My husband works really hard on a garden each spring and it pays off.   This year we've had tons of squash and zucchini, potatoes, onions, jalapenos, bell peppers, banana peppers (not sure if that's the right name), & corn.  Yummy:-)

I got a nice surprise in the mail this week.  I ordered some jewelry from Laura @ Bits of Splendor and it came in.  Super cute.  Love it!  You should check our her shop it you haven't already.

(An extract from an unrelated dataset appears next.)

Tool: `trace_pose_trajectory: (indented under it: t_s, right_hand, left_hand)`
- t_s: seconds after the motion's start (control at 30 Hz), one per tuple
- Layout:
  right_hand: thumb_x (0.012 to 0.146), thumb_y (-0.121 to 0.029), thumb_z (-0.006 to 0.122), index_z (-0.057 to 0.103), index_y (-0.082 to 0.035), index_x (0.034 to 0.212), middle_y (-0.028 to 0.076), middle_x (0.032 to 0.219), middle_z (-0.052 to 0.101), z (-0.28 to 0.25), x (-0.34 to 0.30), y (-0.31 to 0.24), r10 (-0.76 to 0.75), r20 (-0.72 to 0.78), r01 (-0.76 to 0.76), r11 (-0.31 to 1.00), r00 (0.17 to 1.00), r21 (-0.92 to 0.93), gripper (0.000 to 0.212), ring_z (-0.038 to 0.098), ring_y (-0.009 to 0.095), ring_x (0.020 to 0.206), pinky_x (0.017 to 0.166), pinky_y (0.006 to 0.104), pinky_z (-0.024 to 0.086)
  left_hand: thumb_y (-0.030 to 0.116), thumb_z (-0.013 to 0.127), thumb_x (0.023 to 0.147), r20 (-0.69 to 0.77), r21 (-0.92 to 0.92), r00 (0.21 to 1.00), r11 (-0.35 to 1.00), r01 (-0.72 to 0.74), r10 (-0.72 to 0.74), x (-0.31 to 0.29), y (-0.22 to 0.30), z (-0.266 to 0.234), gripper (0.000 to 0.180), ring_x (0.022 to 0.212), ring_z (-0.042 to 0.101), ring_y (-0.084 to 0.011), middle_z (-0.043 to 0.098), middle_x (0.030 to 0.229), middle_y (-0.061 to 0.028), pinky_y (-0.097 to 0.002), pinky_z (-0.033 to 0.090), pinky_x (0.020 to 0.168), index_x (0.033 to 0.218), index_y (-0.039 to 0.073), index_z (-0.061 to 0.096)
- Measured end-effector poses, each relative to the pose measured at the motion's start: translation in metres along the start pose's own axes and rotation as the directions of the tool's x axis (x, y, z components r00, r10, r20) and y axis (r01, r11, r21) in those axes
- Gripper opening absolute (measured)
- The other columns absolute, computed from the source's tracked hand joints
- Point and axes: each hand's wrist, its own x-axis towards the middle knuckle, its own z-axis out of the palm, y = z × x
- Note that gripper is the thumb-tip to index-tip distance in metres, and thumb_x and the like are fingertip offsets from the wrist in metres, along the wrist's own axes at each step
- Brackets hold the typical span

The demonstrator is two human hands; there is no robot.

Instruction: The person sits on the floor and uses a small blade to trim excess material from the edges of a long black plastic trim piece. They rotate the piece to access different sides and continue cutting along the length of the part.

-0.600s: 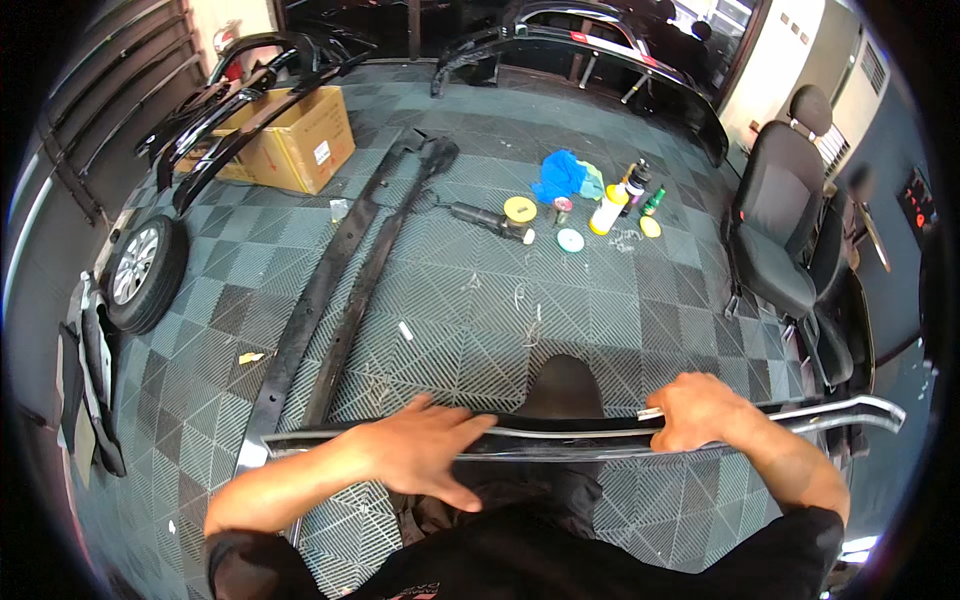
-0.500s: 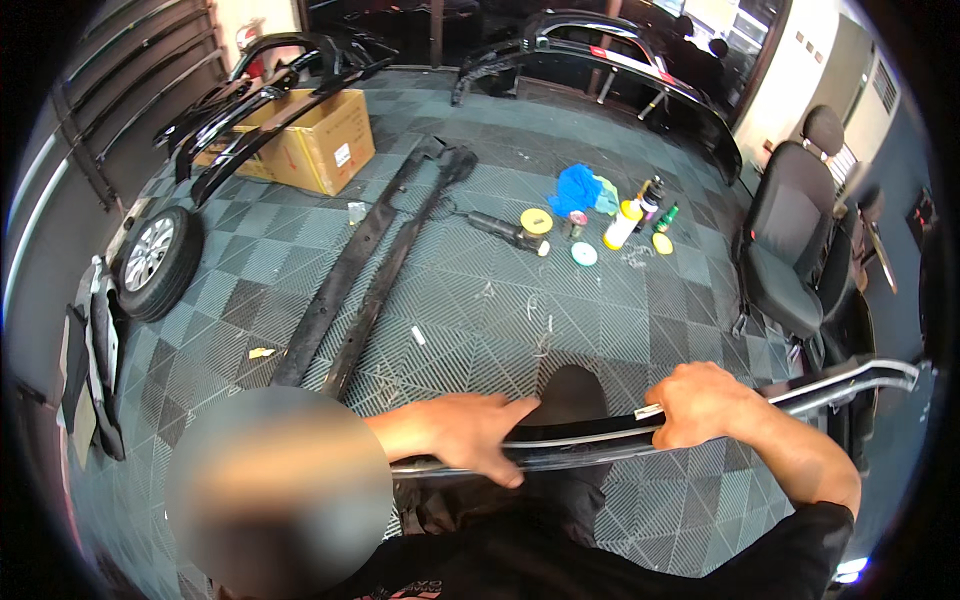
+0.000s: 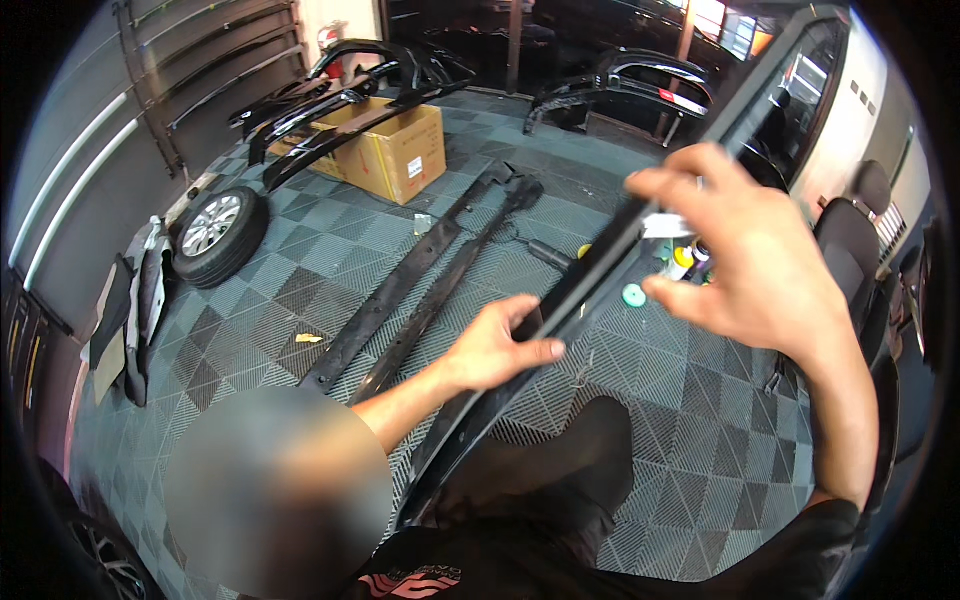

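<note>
A long, glossy black trim strip (image 3: 590, 267) slants across my front, its near end by my lap and its far end raised to the upper right. My left hand (image 3: 490, 345) is closed around its lower middle, thumb across the edge. Higher up, my right hand (image 3: 755, 255) is at the strip with thumb and fingers spread apart; its fingertips overlap the strip, slightly blurred. A small white piece (image 3: 667, 226) shows between that thumb and the fingers; whether it is stuck to the strip I cannot tell.
Two long dark panels (image 3: 400, 290) lie on the tiled floor ahead. Beyond are a cardboard box (image 3: 415, 165) with black bumper parts (image 3: 345, 130), and a wheel (image 3: 222, 238) at left. Bottles (image 3: 682, 262) and a green disc (image 3: 634, 295) sit behind the strip; a car seat (image 3: 845, 235) stands right.
The strip has swung from nearly level to a steep slant, its right end up and away. My right hand has risen and its closed grip has loosened. The view has turned.
</note>
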Motion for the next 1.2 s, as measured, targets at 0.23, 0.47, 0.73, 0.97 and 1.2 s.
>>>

It was time for a manicure when we got back.  I have my manicures done with the OPI gel polish.  It is great and lasts for around 2-2 1/2 weeks.  I had stopped getting my nails done when I switched jobs, but I just love it and decided to start again.  Just makes me feel more polished (no pun intended) and together.




We've been in desperate need of rain where I live and last night we had a pretty good thunderstorm.  So good in fact, that our power was out for an hour and a half.  Small price to pay so that the famers could get some much needed relief.  The boys and I were here alone and we decided to head to town to get something to eat since the lights were out.  On the way to town we saw the biggest and most beautiful rainbow I've ever seen.  It was possibly the only complete rainbow I've seen.  Some people in town actually got pictures of a double rainbow.  I didn't, but here's what I did get.



This was the sunset after the storm.  It was beautiful.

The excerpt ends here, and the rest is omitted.